Spot on except for this, his real DOB is Jun 7, 2004.


----------



## Ev1l0rd (Mar 12, 2016)

Now , whilst I have no intend of being tracked down searched myself, I also know that there is one other person out there that shares the same nickname so anything someone would find could either be right or wrong. Just thought that that is rather interesting. (Also, searching google images for my own username only gave me stuff the other person made+some of my previous avatars.)


----------



## Touko White (Mar 12, 2016)

My username yields a lot of GBAtemp and Cammy cosplayer images.


----------



## SuzieJoeBob (Mar 13, 2016)

I was wondering why a post I made from January 2015 was being liked so much today. If it was a one-time thing, then someone is just reading older threads from a search, but 2 likes for the _same post_ had me confused. Now I realized that the thread received a necropost.

Either way, my posts are still as awesome now as they were then.


----------



## The Catboy (Mar 18, 2016)

Finding me shouldn't be too hard since a good chunk of the Temp have me on facebook, but to those who don't have me on facebook. Find some stuff on me.


----------



## Duo8 (Mar 18, 2016)

Crystal the Glaceon said:


> Finding me shouldn't be too hard since a good chunk of the Temp have me on facebook, but to those who don't have me on facebook. Find some stuff on me.

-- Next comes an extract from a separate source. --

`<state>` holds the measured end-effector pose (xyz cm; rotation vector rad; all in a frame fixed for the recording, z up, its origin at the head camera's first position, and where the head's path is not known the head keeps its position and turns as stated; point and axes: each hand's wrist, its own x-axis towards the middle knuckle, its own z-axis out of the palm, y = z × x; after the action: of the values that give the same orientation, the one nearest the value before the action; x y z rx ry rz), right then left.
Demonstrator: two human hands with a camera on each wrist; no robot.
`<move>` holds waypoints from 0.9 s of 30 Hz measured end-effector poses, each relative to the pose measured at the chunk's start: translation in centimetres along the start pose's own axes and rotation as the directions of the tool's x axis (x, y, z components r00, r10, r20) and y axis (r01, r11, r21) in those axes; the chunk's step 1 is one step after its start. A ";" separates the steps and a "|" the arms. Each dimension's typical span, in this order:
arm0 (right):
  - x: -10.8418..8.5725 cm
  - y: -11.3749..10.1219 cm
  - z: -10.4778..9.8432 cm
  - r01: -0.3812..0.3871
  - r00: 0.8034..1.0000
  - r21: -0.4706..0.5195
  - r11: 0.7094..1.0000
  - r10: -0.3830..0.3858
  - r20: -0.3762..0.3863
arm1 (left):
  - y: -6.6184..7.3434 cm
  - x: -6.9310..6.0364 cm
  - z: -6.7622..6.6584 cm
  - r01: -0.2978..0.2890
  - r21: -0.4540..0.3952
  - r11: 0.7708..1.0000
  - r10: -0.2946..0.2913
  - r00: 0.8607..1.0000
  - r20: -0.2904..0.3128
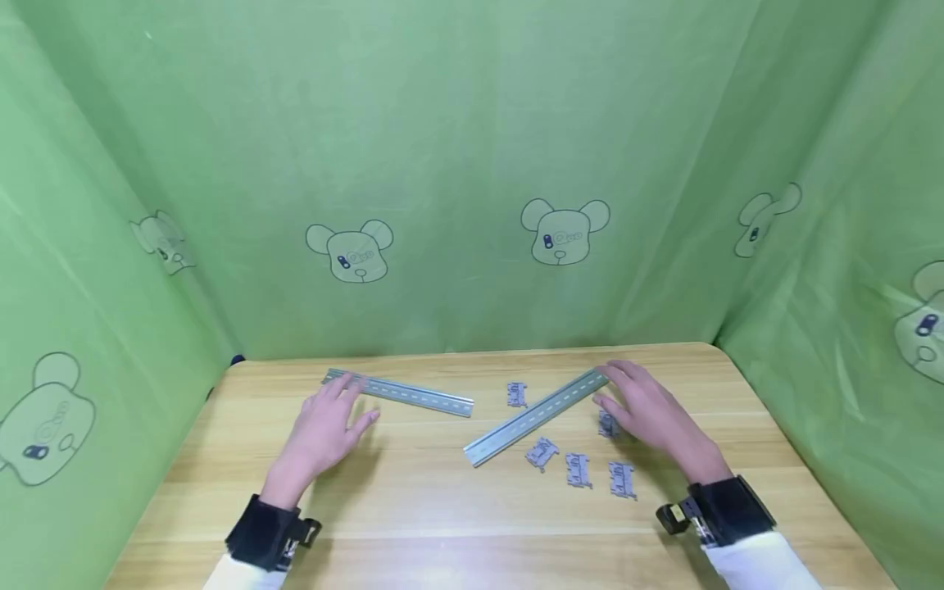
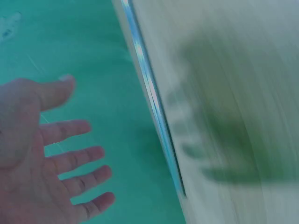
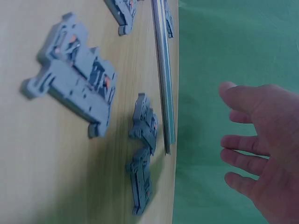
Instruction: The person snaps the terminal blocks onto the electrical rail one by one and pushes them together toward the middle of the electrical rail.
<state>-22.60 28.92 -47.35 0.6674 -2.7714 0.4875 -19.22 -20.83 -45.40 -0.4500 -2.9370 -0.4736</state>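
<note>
My left hand [image 1: 322, 432] has its fingers spread over the far-left end of a slotted metal DIN rail [image 1: 420, 396]. In the left wrist view the same fingers hold nothing, and a shadow falls on the wood. A second, longer DIN rail [image 1: 534, 416] lies slanted across the right half. Near its upper end hovers my right hand [image 1: 656, 414], fingers loosely extended and holding nothing in the right wrist view. Beneath that hand sits a grey terminal block [image 1: 608, 424], partly covered. Another terminal block [image 3: 77, 77] lies flat, large in the right wrist view.
More grey terminal blocks lie around the slanted rail: one block [image 1: 516, 394] behind it, a tilted block [image 1: 542, 453] in front. Two further ones lie to the right of that. Green curtains [image 1: 457, 164] enclose the wooden table [image 1: 442, 508] at the back and sides.
</note>
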 end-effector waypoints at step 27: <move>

IIRC you have a tumblr blog.


----------



## The Catboy (Mar 18, 2016)

Duo8 said:


> IIRC you have a tumblr blog.


Had*
I was banned over a year ago.


----------



## BurningDesire (Mar 18, 2016)

Oh Oh do me... mwahhahaha

@FAST6191


----------



## FAST6191 (Mar 18, 2016)

OK. Alas pipl is not what it once was.

deleted at request of doxxee


----------



## BurningDesire (Mar 18, 2016)

DELETED BECAUSE DAMN


----------



## Deleted User (Mar 18, 2016)

Mind doxing me next, FAST? ( ͡° ͜ʖ ͡°)


----------



## Touko White (Mar 18, 2016)

It'd be good to see if you can try to do me


----------



## BurningDesire (Mar 18, 2016)

Voxel Studios said:


> Mind doxing me next, FAST? ( ͡° ͜ʖ ͡°)


He will find you your parents and your friends. Are you sure


----------



## Deleted User (Mar 18, 2016)

BurningDesire said:


> He will find you your parents and your friends. Are you sure


If he did that, he'd be sure to get a nice suspension from this site for a bit!


----------



## BurningDesire (Mar 18, 2016)

Voxel Studios said:


> If he did that, he'd be sure to get a nice suspension from this site for a bit!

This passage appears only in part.